WHAT TO PRODUCE >>
The only acceptable output is every entry, printed exactly.

++++++++++++++++++++

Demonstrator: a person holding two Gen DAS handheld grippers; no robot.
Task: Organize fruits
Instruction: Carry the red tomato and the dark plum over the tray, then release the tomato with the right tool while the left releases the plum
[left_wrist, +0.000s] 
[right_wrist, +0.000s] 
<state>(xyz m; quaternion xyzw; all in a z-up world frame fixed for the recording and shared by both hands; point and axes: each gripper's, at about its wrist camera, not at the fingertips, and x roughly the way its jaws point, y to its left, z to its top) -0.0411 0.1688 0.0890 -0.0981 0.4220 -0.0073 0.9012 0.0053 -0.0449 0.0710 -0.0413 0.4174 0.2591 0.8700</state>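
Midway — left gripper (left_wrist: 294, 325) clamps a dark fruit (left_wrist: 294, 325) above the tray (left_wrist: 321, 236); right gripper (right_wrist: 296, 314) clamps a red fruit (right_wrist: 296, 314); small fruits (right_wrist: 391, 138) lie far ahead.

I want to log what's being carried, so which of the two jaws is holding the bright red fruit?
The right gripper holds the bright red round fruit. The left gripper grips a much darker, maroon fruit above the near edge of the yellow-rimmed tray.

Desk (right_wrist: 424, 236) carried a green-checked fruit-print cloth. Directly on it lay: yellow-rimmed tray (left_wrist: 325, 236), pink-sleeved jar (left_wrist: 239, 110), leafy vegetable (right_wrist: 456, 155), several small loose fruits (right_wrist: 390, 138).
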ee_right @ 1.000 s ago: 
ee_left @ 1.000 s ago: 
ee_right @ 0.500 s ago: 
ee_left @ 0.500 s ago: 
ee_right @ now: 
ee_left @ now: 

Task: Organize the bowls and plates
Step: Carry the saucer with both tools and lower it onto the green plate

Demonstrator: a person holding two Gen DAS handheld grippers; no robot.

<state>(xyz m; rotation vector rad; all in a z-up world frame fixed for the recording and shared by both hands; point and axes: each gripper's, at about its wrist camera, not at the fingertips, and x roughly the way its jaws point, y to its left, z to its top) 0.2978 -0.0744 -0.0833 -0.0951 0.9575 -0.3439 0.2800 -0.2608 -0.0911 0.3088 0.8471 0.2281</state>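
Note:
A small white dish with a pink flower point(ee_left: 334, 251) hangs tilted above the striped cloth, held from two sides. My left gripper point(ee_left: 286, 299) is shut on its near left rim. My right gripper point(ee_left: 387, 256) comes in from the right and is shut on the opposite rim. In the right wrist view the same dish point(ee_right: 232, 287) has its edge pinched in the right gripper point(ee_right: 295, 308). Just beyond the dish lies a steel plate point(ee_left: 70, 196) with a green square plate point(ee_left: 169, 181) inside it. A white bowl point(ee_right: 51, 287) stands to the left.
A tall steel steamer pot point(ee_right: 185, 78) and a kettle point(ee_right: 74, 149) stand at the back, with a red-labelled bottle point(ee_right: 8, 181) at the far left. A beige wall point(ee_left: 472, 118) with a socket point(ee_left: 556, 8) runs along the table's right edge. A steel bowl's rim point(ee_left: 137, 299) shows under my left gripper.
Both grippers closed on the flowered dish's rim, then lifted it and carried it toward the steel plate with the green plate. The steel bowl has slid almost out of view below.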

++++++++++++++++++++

RESULT >>
Demonstrator: a person holding two Gen DAS handheld grippers; no robot.
Task: Organize fruits
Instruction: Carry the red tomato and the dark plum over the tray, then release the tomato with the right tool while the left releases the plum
[left_wrist, +0.000s] 
[right_wrist, +0.000s] 
<state>(xyz m; quaternion xyzw; all in a z-up world frame fixed for the recording and shared by both hands; point and axes: each gripper's, at about its wrist camera, not at the fingertips, and x roughly the way its jaws point, y to its left, z to its top) -0.0411 0.1688 0.0890 -0.0981 0.4220 -0.0073 0.9012 0.0053 -0.0449 0.0710 -0.0413 0.4174 0.2591 0.8700</state>
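Midway — left gripper (left_wrist: 294, 325) clamps a dark fruit (left_wrist: 294, 325) above the tray (left_wrist: 321, 236); right gripper (right_wrist: 296, 314) clamps a red fruit (right_wrist: 296, 314); small fruits (right_wrist: 391, 138) lie far ahead.

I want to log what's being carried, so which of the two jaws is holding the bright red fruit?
The right gripper holds the bright red round fruit. The left gripper grips a much darker, maroon fruit above the near edge of the yellow-rimmed tray.

Desk (right_wrist: 424, 236) carried a green-checked fruit-print cloth. Directly on it lay: yellow-rimmed tray (left_wrist: 325, 236), pink-sleeved jar (left_wrist: 239, 110), leafy vegetable (right_wrist: 456, 155), several small loose fruits (right_wrist: 390, 138).
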ee_right @ 1.000 s ago: 
ee_left @ 1.000 s ago: 
ee_right @ 0.500 s ago: 
ee_left @ 0.500 s ago: 
ee_right @ now: 
ee_left @ now: 

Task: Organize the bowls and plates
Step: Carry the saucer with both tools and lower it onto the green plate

Demonstrator: a person holding two Gen DAS handheld grippers; no robot.

<state>(xyz m; rotation vector rad; all in a z-up world frame fixed for the recording and shared by both hands; point and axes: each gripper's, at about its wrist camera, not at the fingertips, and x roughly the way its jaws point, y to its left, z to its top) 0.2978 -0.0744 -0.0833 -0.0951 0.9575 -0.3439 0.2800 -0.2608 -0.0911 0.3088 0.8471 0.2281</state>
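Note:
A small white dish with a pink flower point(ee_left: 334, 251) hangs tilted above the striped cloth, held from two sides. My left gripper point(ee_left: 286, 299) is shut on its near left rim. My right gripper point(ee_left: 387, 256) comes in from the right and is shut on the opposite rim. In the right wrist view the same dish point(ee_right: 232, 287) has its edge pinched in the right gripper point(ee_right: 295, 308). Just beyond the dish lies a steel plate point(ee_left: 70, 196) with a green square plate point(ee_left: 169, 181) inside it. A white bowl point(ee_right: 51, 287) stands to the left.
A tall steel steamer pot point(ee_right: 185, 78) and a kettle point(ee_right: 74, 149) stand at the back, with a red-labelled bottle point(ee_right: 8, 181) at the far left. A beige wall point(ee_left: 472, 118) with a socket point(ee_left: 556, 8) runs along the table's right edge. A steel bowl's rim point(ee_left: 137, 299) shows under my left gripper.
Both grippers closed on the flowered dish's rim, then lifted it and carried it toward the steel plate with the green plate. The steel bowl has slid almost out of view below.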

There is no more to the exercise.